I'm not planning to pursue this idea Right Now, but it seems like
something that could happen for v19 or so.  In the meantime I wanted
to get the ideas down on electrons.

Thoughts?

            regards, tom lane



Re: A modest proposal: make parser/rewriter/planner inputs read-only

From
Andres Freund
Date:
Hi,

On 2025-04-05 12:46:37 -0400, Tom Lane wrote:
> 1. Invent a way to make a particular memory context read-only
> after putting some data into it.
> 
> 2. In debug builds, after we've built a tree that should be considered
> read-only, copy it into such a context and make it read-only.  Or
> perhaps build it there in the first place.

> 3. Fix the resulting crashes.
> 
> 4. Profit!  (In particular, nuke a lot of no-longer-needed copyObject
> calls.)
> 
> My first thought about implementing #1 was to seek Valgrind's help,
> but so far as I can find out there's no VALGRIND_MAKE_MEM_READ_ONLY.
> Step #3 would be pretty tedious anyway if it required running under
> Valgrind.  However, all modern hardware has the ability to mark
> memory read-only at the page level, and most platforms expose that
> in some way or other.  So it doesn't seem unreasonable to invent
> a memory context option (or whole new context type, if that seems
> easier) that is careful to align its allocation blocks on page
> boundaries and then can set or clear the hardware R/O flag on
> demand.  It'd be enough if the R/O enforcement worked on popular
> development platforms, we don't have to make it work absolutely
> everywhere.

FWIW, while hacking on patch to making hint bit writes not happening while IO
is going on (so we don't need to copy the page anymore and don't cause
filesystem level issues with DIO), I hacked up protection for shared buffers
using mprotect() - it worked way better than I thought it would.

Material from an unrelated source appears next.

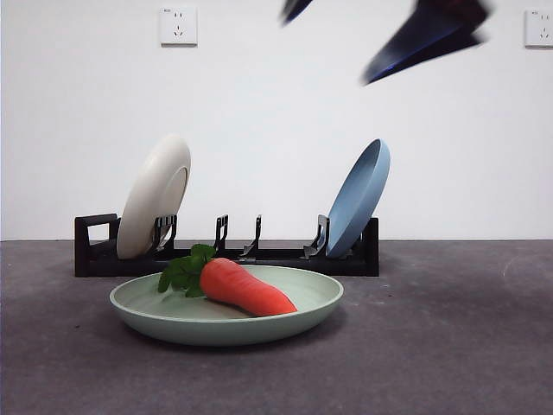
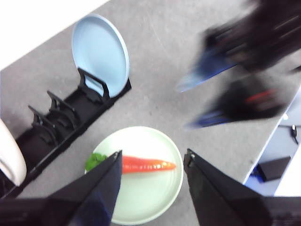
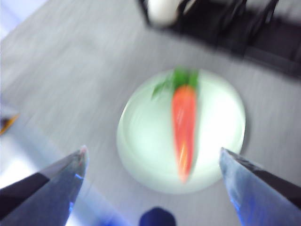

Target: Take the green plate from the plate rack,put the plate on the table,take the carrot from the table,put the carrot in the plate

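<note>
In the front view we see the green plate (image 1: pixel 226 309) lying flat on the table (image 1: pixel 449 346), in the lower middle of the frame, and the carrot (image 1: pixel 246 288) lies inside it, with its leaves toward the left and its thin end toward the right. Just behind the plate stands the plate rack (image 1: pixel 226 257), in the middle of the frame. A cream-white plate (image 1: pixel 154 195) leans in the rack near its left end, and a light blue plate (image 1: pixel 359 198) leans near its right end; the slots between them hold nothing. At the upper right of this view the right gripper (image 1: pixel 380 39) shows as blurred dark tips, high above the table and well apart from the plate. In the right wrist view its jaws are spread wide, with nothing between them, and the plate with the carrot is seen under them. The left gripper (image 2: pixel 153 165) also has its jaws wide apart and holds nothing; in its view the plate and carrot appear between the two jaws, below them.
</note>
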`<act>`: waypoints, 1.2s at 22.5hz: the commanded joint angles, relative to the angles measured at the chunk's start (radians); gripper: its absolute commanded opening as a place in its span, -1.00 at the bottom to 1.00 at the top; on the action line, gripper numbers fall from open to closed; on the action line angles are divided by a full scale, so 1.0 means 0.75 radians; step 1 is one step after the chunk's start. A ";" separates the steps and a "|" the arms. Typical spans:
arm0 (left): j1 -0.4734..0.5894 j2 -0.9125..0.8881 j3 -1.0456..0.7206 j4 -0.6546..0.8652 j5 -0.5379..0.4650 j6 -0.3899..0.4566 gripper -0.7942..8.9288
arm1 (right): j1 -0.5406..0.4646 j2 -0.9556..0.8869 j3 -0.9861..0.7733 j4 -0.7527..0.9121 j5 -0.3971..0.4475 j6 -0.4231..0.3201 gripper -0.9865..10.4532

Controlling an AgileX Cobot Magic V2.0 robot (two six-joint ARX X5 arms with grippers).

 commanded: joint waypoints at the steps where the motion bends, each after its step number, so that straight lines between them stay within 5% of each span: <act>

The overhead
ended up surprisingly low:

base:
real    1m4.613s
user    4m31.409s
sys     3m20.445s

ENFORCE_BUFFER_PROT

real    1m11.912s
user    4m27.332s
sys     3m28.063s


See https://postgr.es/m/043c8b50-d183-46e5-b054-145cc0f6f908%40iki.fi


I'm mostly sharing that to say that
a) yes, mprotect() is viable and works surprisingly well
b) it might be worth inventing some common platform abstraction for mprotect

That prototype patch already worked on most platforms, windows should be
entirely doable.


Greetings,

Andres Freund